Frequently asked questions
- When do I need to escape JSON?
- Whenever a JSON string is going somewhere that has its own quoting rules: inside another JSON document as a value, inside an HTML attribute, inside a SQL query literal, inside a shell command, inside a YAML quoted scalar, or inside a regex pattern. Escaping turns the characters that would break the outer context into safe escape sequences.
- What characters get escaped?
- The six required escapes are double quote ("), backslash (\), backspace (\b), form feed (\f), newline (\n), carriage return (\r) and tab (\t). Any other ASCII control character (codepoints 0–31) becomes a \u00XX hex escape. Forward slash (/) may optionally be escaped as \/ — JSONNeat leaves it unescaped, which is also valid.
- What is the difference between escaping and encoding?
- Escaping changes specific characters into safer sequences while staying in the same character set (\n instead of a literal newline). Encoding changes the entire representation, like UTF-8 encoding turning a string into bytes, or Base64 turning bytes into ASCII. They are different operations and not interchangeable.
- Why does my escaped string have lots of backslashes?
- Each level of embedding doubles backslashes. A string containing a quote, embedded once becomes \" ; embedded twice becomes \\\" ; three times becomes \\\\\\\". This is the famous "backslash explosion" you see in deeply nested logs and webhook payloads.
- Will escaping change the meaning of my text?
- No. Escaping is fully reversible — running the output back through the unescape mode produces byte-identical input. The escaped form is just a different textual representation of the same string value.
- When should I unescape?
- When you have a string that was meant to be a JSON value but was stored or transmitted in its escaped form — for example, a webhook payload field that contains \"event\": \"signup\" as a literal string. Unescaping recovers the underlying JSON for further parsing.
- Is this the same as URL encoding or HTML encoding?
- No. URL encoding turns special characters into %XX sequences for use in URLs. HTML encoding turns < into < for use in HTML. JSON escaping uses backslash sequences specific to JSON strings. Mixing them up is a common source of double-encoding bugs.
- Do I need to escape Unicode characters like é or 中?

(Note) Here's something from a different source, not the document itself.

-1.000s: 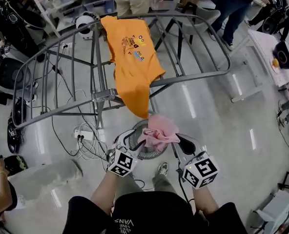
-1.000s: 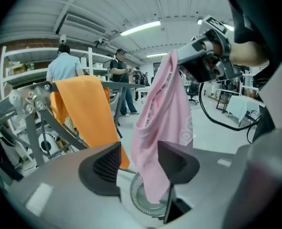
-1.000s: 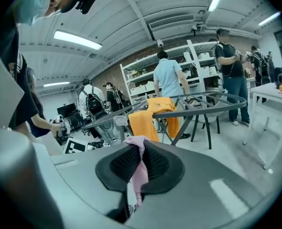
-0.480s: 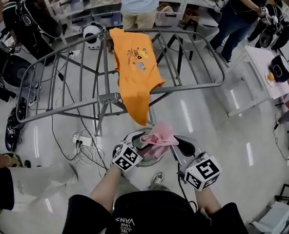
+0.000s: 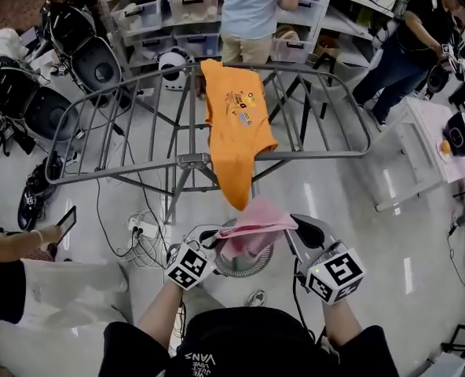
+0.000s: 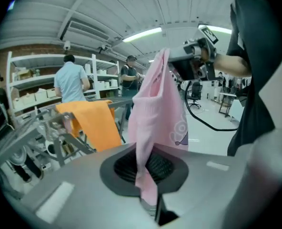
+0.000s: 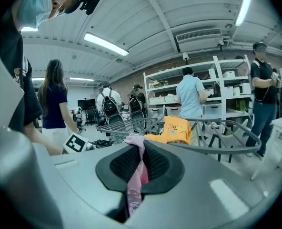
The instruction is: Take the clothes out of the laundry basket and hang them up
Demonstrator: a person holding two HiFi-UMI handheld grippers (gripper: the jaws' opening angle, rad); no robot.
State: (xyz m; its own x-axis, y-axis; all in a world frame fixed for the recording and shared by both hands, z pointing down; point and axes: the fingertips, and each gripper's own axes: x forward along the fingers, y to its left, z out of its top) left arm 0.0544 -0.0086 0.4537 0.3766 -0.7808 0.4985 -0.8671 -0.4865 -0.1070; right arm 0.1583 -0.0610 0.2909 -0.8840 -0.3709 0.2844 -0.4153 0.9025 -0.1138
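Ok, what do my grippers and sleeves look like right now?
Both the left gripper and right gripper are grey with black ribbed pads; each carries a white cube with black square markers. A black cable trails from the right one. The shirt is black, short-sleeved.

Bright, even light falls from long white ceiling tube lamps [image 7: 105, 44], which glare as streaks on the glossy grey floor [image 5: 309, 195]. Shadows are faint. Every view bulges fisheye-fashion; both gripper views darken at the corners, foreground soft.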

- No. JSON strings are Unicode by default — emoji, accented letters, CJK characters are all legal as-is. Some legacy systems require pure ASCII output, in which case every non-ASCII character is replaced with a \uXXXX escape. JSONNeat keeps Unicode as-is for readability; let us know if you need an ASCII-only mode.
- Is my data sent anywhere?
- No. The escape and unescape operations run entirely in your browser using local JavaScript. Nothing is uploaded, logged or transmitted — safe for processing tokens, credentials, or any other sensitive string.